The data below is to be repeated in full, exactly as given.

:: Entries provided ::

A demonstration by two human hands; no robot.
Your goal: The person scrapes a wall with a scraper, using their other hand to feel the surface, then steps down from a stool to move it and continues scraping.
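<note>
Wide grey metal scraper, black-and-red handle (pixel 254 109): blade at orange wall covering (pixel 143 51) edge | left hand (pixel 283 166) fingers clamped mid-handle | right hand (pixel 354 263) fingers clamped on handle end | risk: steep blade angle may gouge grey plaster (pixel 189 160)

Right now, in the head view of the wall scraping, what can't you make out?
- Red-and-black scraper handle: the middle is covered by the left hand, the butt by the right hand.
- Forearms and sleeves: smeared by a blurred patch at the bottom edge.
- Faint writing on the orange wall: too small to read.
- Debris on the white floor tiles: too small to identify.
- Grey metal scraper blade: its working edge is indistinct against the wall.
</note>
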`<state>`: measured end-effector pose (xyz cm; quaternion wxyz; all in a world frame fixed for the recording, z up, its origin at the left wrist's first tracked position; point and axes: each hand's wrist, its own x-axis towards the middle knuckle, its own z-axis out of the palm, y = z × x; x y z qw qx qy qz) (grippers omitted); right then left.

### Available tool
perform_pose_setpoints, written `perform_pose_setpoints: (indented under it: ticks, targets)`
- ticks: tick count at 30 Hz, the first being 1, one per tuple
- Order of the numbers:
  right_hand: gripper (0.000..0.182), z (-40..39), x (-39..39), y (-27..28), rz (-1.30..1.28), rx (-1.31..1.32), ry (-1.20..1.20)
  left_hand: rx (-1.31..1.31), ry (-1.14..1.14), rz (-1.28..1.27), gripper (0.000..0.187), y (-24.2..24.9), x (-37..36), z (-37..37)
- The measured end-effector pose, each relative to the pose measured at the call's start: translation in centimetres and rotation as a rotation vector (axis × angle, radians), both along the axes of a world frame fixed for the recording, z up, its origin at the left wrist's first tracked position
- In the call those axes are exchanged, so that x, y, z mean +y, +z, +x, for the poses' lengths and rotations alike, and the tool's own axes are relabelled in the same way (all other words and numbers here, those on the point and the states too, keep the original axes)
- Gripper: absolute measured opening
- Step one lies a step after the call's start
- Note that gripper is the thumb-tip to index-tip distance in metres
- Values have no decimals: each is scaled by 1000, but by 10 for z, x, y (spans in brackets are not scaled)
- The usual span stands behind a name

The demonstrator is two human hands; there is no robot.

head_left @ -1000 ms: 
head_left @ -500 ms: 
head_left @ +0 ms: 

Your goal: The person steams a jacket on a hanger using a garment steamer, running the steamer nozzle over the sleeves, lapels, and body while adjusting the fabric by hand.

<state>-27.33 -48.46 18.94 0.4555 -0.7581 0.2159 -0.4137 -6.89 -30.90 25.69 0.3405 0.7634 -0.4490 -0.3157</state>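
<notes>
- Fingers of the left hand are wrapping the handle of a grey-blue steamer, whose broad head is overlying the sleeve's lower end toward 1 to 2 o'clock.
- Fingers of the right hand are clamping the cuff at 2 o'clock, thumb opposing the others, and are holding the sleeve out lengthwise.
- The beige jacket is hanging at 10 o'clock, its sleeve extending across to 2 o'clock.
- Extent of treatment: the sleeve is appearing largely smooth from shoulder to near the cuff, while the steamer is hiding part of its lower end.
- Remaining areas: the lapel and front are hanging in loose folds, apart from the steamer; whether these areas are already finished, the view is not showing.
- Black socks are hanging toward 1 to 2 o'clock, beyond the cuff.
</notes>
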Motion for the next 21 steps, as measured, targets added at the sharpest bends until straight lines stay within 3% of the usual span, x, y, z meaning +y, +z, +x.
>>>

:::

Task solution —
A demonstration by two human hands; no robot.
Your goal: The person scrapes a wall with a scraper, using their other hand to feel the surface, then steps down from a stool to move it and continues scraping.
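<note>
Wide grey metal scraper, black-and-red handle (pixel 254 109): blade at orange wall covering (pixel 143 51) edge | left hand (pixel 283 166) fingers clamped mid-handle | right hand (pixel 354 263) fingers clamped on handle end | risk: steep blade angle may gouge grey plaster (pixel 189 160)

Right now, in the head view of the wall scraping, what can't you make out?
- Red-and-black scraper handle: the middle is covered by the left hand, the butt by the right hand.
- Forearms and sleeves: smeared by a blurred patch at the bottom edge.
- Faint writing on the orange wall: too small to read.
- Debris on the white floor tiles: too small to identify.
- Grey metal scraper blade: its working edge is indistinct against the wall.
</note>
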`<state>`: measured end-effector pose (xyz cm; quaternion wxyz; all in a world frame fixed for the recording, z up, its origin at the left wrist's first tracked position; point and axes: each hand's wrist, its own x-axis towards the middle knuckle, its own z-axis out of the palm, y = z × x; x y z qw qx qy qz) (grippers omitted); right then left.

### Available tool
perform_pose_setpoints, written `perform_pose_setpoints: (indented under it: ticks, targets)`
- ticks: tick count at 30 Hz, the first being 1, one per tuple
- Order of the numbers:
  right_hand: gripper (0.000..0.182), z (-40..39), x (-39..39), y (-27..28), rz (-1.30..1.28), rx (-1.31..1.32), ry (-1.20..1.20)
  left_hand: rx (-1.31..1.31), ry (-1.14..1.14), rz (-1.28..1.27), gripper (0.000..0.187), y (-24.2..24.9), x (-37..36), z (-37..37)
- The measured end-effector pose, each relative to the pose measured at the call's start: translation in centimetres and rotation as a rotation vector (axis × angle, radians), both along the axes of a world frame fixed for the recording, z up, its origin at the left wrist's first tracked position
- In the call those axes are exchanged, so that x, y, z mean +y, +z, +x, for the poses' lengths and rotations alike, and the tool's own axes are relabelled in the same way (all other words and numbers here, those on the point and the states too, keep the original axes)
- Gripper: absolute measured opening
- Step one lies a step after the call's start
- Note that gripper is the thumb-tip to index-tip distance in metres
- Values have no decimals: each is scaled by 1000, but by 10 for z, x, y (spans in brackets are not scaled)
- The usual span stands behind a name

The demonstrator is two human hands; there is no robot.

head_left @ -1000 ms: 
head_left @ -500 ms: 
head_left @ +0 ms: 

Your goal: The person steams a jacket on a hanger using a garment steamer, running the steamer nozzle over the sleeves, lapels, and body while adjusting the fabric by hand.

<state>-27.33 -48.46 18.94 0.4555 -0.7581 0.2159 -0.4137 -6.89 -30.90 25.69 0.3405 0.7634 -0.4490 -0.3157</state>
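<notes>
- Fingers of the left hand are wrapping the handle of a grey-blue steamer, whose broad head is overlying the sleeve's lower end toward 1 to 2 o'clock.
- Fingers of the right hand are clamping the cuff at 2 o'clock, thumb opposing the others, and are holding the sleeve out lengthwise.
- The beige jacket is hanging at 10 o'clock, its sleeve extending across to 2 o'clock.
- Extent of treatment: the sleeve is appearing largely smooth from shoulder to near the cuff, while the steamer is hiding part of its lower end.
- Remaining areas: the lapel and front are hanging in loose folds, apart from the steamer; whether these areas are already finished, the view is not showing.
- Black socks are hanging toward 1 to 2 o'clock, beyond the cuff.
</notes>
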Motion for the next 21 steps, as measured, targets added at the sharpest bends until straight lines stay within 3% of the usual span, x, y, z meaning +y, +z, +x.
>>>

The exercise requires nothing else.